Life is never perfect. We are never perfect. We are by nature self-centered creatures, especially without the guidance of the Holy Spirit. We need God to help us and show us how to reinvent life, reinvent church, to love each other in healthy ways and bring back those who’ve been too frightened to worship with us. Like the doctors and nurses in our hospitals, we’re called to offer grace and compassion toward the sick and the families of those who died, whether they followed the rules or not, whether we think they deserve it or not, whether or not we think it’s fair.

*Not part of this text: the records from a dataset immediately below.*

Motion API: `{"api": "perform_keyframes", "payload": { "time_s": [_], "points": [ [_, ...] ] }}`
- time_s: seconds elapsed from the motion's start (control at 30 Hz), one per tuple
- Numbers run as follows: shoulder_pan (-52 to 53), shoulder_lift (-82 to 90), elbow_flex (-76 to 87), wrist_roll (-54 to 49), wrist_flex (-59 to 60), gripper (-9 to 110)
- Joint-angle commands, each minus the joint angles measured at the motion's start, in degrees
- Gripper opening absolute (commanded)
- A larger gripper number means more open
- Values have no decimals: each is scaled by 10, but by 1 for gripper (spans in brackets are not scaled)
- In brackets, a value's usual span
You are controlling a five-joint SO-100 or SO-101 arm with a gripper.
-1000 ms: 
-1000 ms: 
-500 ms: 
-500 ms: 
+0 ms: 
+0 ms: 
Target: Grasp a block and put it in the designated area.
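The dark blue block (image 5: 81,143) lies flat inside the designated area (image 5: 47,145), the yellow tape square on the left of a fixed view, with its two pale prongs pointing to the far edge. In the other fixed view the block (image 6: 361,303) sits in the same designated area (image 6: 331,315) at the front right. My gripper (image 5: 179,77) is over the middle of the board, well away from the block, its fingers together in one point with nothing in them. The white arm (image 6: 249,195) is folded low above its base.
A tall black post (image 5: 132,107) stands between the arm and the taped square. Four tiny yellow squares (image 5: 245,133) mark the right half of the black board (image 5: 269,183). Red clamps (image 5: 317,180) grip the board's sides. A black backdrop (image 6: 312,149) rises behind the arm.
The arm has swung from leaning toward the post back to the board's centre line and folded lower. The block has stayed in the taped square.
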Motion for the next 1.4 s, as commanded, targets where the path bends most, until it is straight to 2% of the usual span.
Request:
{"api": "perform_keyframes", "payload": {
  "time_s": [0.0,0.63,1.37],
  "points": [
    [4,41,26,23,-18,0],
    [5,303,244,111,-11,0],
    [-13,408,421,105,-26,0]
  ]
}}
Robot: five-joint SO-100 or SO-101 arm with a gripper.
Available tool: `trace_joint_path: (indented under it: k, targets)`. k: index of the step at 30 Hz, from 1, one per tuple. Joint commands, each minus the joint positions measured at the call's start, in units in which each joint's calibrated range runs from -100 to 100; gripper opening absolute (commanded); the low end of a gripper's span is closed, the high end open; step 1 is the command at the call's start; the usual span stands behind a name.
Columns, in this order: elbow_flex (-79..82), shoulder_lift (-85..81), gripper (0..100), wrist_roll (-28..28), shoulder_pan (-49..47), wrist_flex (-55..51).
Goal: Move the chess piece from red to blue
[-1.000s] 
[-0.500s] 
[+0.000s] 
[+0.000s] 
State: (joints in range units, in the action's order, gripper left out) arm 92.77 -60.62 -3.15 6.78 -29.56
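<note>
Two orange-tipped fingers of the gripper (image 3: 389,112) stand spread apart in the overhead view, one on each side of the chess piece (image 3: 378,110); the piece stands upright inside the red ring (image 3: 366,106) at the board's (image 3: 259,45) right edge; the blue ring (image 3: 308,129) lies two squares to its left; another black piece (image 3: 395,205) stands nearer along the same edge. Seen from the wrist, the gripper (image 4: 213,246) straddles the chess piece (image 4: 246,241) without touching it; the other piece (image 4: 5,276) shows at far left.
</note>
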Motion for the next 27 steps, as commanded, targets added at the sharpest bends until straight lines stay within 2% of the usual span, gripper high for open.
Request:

The father not only welcomes his lost son home, but also reassures his older son that he is loved, safe and secure. For the peace of the household, indeed, for his own peace, the older brother must now learn to forgive the younger, following the father’s example. We need to do the same, forgiving others whether or not we think it’s fair, and whether or not they repent. As Paul put it, “If anyone is in Christ, there is a new creation: everything old has passed away; see, everything has become new!” That includes us. We become new as we learn to pray for those we used to judge, help those we used to think about as having earned the hardships they brought on themselves. To remember that we are forgiven reminds us to be forgiving as well.  Thank God, grace isn’t fair. Grace is miraculous, healing love. We don’t have to be perfect. We don’t have to earn it, just accept it. May God grant us the grace to love each other unconditionally, just as God loves us. And all God’s people said, “Amen.”